Comme toutes les villes, Touba fait face à la révolution numérique et aux bouleversements économiques et sociétaux que génère la mondialisation. Sa jeunesse est tout aussi exposée aux flux d'informations et d'idées qui passent par les réseaux sociaux et Internet. Et les relations entre marabouts et disciples vont beaucoup changer. Mais la ville de Touba du fait de son identité religieuse et de ses valeurs spirituelles issues des enseignements de Cheikhoul Khadim, est un espace de résistance à la mondialisation et constitue une échappatoire par rapport aux tentations de l'alcool, du tabac, de la prostitution, des jeux de hasard, de la musique profane, etc. Touba est la première ville non-fumeur, no-alcohol du monde. Le contexte actuel valide en quelque sorte les choix d'interdiction du visionnaire qu'était Serigne Abdoul Ahad qui aident tous les toubiens à se protéger contre la mondialisation débridée et ses effets dévastateurs sur les croyances et les âmes.
Le complexe Cheikh Ahmadoul Khadim (CCAK) dont l'Université est une composante importante mais qui s'adapte aux besoins spécifiques de la cité religieuse en matière d'éducation. Comme vous le savez, depuis bien longtemps, Touba n'a pas été intégré dans la carte éducative et avec l'hémiplégie des indicateurs de mesure des performances du secteur qui ne prend pas assez en compte l'éducation religieuse et coranique des daaras, il constituait une zone grise du système éducatif publique. Par conséquent il vient combler un manque autant du point de la confrérie que de l'Etat du Sénégal qui a la responsabilité d'organiser et de soutenir le secteur. Le complexe de Touba va encore renforcer le rôle de capitale de l'éducation religieuse de la cité.

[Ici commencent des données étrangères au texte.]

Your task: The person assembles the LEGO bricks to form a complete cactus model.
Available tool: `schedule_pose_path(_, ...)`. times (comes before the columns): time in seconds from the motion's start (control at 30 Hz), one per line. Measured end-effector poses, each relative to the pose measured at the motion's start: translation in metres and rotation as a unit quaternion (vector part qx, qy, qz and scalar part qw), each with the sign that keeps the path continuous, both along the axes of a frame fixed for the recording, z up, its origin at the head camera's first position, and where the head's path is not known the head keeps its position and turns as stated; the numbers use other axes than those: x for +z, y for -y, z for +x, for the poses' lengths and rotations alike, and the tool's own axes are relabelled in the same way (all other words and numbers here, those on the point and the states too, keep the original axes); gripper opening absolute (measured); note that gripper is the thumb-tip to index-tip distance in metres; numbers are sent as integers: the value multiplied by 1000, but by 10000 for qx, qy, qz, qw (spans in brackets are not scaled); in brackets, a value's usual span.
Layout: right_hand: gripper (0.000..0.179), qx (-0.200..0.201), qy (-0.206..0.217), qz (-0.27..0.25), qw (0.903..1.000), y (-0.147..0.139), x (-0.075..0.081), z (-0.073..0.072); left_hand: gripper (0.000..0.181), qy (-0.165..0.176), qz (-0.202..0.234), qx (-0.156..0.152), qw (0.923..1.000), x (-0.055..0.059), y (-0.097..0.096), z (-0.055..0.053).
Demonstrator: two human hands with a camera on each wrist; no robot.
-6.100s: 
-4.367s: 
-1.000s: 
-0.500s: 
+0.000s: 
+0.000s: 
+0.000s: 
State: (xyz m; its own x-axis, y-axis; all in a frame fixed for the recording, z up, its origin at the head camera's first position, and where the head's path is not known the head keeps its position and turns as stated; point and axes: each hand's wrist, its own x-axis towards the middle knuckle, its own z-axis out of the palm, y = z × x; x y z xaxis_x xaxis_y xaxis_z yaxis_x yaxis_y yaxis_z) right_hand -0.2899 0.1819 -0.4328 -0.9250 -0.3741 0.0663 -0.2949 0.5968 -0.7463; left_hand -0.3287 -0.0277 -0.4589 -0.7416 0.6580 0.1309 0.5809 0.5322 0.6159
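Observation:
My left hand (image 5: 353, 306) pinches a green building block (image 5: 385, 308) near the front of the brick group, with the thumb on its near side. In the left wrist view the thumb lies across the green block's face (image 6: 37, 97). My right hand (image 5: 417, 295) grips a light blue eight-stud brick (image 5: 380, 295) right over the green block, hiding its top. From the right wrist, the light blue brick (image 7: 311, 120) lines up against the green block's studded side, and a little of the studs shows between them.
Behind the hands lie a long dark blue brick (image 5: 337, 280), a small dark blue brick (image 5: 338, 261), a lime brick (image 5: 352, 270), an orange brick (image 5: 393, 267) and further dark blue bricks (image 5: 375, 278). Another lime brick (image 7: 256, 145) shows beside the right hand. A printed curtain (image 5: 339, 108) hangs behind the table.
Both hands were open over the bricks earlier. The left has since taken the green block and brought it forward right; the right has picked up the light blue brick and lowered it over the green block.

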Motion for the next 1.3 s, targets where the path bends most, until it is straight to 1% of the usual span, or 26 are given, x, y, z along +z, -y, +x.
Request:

Au demeurant, l'éducation religieuse a une historicité et un ancrage très profond au Sénégal qui est un pays à plus de 95% de musulmans et à presque 100% de croyants. Les ordres d'enseignement chrétiens sont proportionnellement bien représentés dans l'espace de l'offre éducationnelle avec une image saine et ouverte, malgré quelques insuffisances et leur dynamisme n'est plus à démontrer. A contrario, l'éducation islamique qui est une constante dans les sociétés musulmanes sénégalaises a un déficit de reconnaissance et de structuration. Pourtant l'instruction est une obligation et l'accomplissement du rituel est fortement lié à un ensemble de règles que le musulman doit respecter, en collectivités ou en intimité.
Au Sénégal, l'enseignement arabo islamique a un ancrage historique, sociologique, scientifique, territorial, fort. Il est apparu dès l'islamisation du pays et s'est définitivement installé dans les écoles depuis l'empire du Ghana bien avant le saccage de Kumbi Saleh par les Almoravides en 1076. Car le royaume du Tekrûr qui était partie de l'empire de Ghana a été un territoire où l'islam était dominant sous le règne de Wara Diabe (mort en 1044).
Bien avant la colonisation, l'arabe était la langue de formation des élites et les foyers d'éducation religieuse jouaient un rôle important dans ce sens. Saints et chefs religieux ont, au Sénégal, une forte tradition de fondation qui fait des daara, un instrument utilisé depuis plusieurs siècles pour faciliter le rôle de protecteur, puis d'encadrement, d'enseignement, des marabouts dans la société wolof. Plusieurs villes sont nées de l'initiative de marabouts ayant bénéficié de privilèges accordés par les pouvoirs en place dans la période qui a précédé la colonisation pour créer des centres d'éducation religieuse. Coki fondé entre 1725 et 1733, Pire en 1603, et Ndiaré sont les plus connus avant Mbacké par exemple. Touba est l'héritier de cette tradition de fondations scolastiques en réseau. Les marabouts de renom qui ont par la suite créé les confréries sont tous plus ou moins passés dans ces écoles[vii], devenues les cadres de liens et d'alliances importantes entre familles maraboutiques. La plupart des wird confrériques y ont été initiés. Le daara d'aujourd'hui résulte donc d'héritages provenant d'initiatives d'agents maraboutiques et ont toute leur légitimité dans un enseignement et un système d'éducation avec un contenu sénégalais.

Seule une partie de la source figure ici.